Trump y Rubio venden recuperación venezolana: la verdad que ocultan
Washington anuncia «recuperación» en Venezuela: ¿realidad o relato?
Desde la salida de Nicolás Maduro en enero de 2026, funcionarios de Estados Unidos impulsan la idea de una Venezuela que avanza rápido en política, economía e instituciones. Donald Trump y Marco Rubio lideran este discurso.
¿Qué pasó realmente?
- Rubio afirma que Venezuela está «mejor». Cierto que hubo cambios políticos: reorganización del Ejecutivo, reformas en el sector militar y liberación parcial de presos políticos. Pero siguen pendientes 526 detenidos por razones políticas, y la estructura autoritaria permanece intacta.
- Trump dice que la llegada de petroleras llena de dinero a los venezolanos. La producción petrolera aumentó, sí, y compañías renombradas apuestan. Pero la inflación ronda el 600 % anualizada, el salario mínimo no sube desde 2022 y más del 76 % vive en pobreza. Mejoras para pocos, mientras la mayoría sigue en crisis.

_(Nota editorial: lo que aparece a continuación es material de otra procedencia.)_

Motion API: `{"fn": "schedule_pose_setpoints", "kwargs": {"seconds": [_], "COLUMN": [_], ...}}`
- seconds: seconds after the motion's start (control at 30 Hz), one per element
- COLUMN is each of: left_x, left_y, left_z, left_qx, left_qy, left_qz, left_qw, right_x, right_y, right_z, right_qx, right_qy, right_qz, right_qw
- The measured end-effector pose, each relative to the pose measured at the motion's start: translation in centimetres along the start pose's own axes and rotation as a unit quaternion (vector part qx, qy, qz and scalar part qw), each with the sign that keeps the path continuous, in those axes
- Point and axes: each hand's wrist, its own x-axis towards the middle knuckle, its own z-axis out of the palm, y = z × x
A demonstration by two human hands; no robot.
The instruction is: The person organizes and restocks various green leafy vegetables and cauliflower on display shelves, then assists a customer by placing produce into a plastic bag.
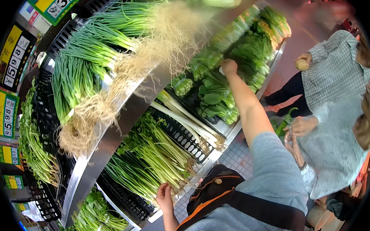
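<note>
My right hand (229,67) reaches over the lower shelf, at leafy greens (214,89) and bundled green vegetables (204,63); something small and white shows at its fingers, and its grip is unclear. By the front edge of that shelf, my left hand (164,197) is beside the root ends of thin green stalks (129,176), its fingers slightly bent; whether it touches them is unclear. Leafy celery-like stalks (161,147) lie beside these. Several leeks (188,121) rest on a black perforated crate between my hands.
Scallions with long roots (87,70) fill the upper shelf, edged by a metal rim (82,169). Tied greens (99,221) lie at lower left. Price signs (13,58) line the left. At right, one person (334,68) holds a round item; another (328,146) handles a green vegetable.
</note>
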Motion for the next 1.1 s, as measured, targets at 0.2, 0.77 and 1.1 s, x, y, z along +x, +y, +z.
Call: {"fn": "schedule_pose_setpoints", "kwargs": {"seconds": [0.2, 0.77, 1.1], "left_x": [-0.6, 2.0, -1.5], "left_y": [0.9, 0.8, 6.2], "left_z": [4.3, 6.8, 7.7], "left_qx": [0.134, 0.12, 0.212], "left_qy": [-0.057, -0.05, -0.074], "left_qz": [0.001, 0.046, 0.055], "left_qw": [0.989, 0.99, 0.973], "right_x": [0.3, 3.7, 2.3], "right_y": [-4.3, -0.3, -0.9], "right_z": [0.8, 3.8, 3.1], "right_qx": [-0.02, 0.085, 0.071], "right_qy": [-0.005, 0.058, -0.008], "right_qz": [0.145, 0.227, 0.202], "right_qw": [0.989, 0.968, 0.977]}}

- Rubio sostiene que el sector petrolero se profesionaliza por primera vez. Esa afirmación es falsa. Venezuela construyó una industria petrolera técnica y reconocida durante décadas hasta el deterioro reciente, que viene por pérdida de talento y gestión, no falta de profesionalismo.
¿Por qué importa?
Este discurso de recuperación rápida busca legitimar cambios políticos y atraer inversiones sin aceptar la realidad profunda de Venezuela. Oculta que la mayoría vive con servicios deficientes, hiperinflación y violencia institucional que afectan la estabilidad real.
¿Qué viene?
Si el escenario se basa en narrativas incompletas, las reformas y la ayuda internacional podrían ser insuficientes o mal dirigidas. La recuperación económica y social requiere comprensión realista, no relatos parciales que esconden riesgos latentes para la seguridad y la institucionalidad.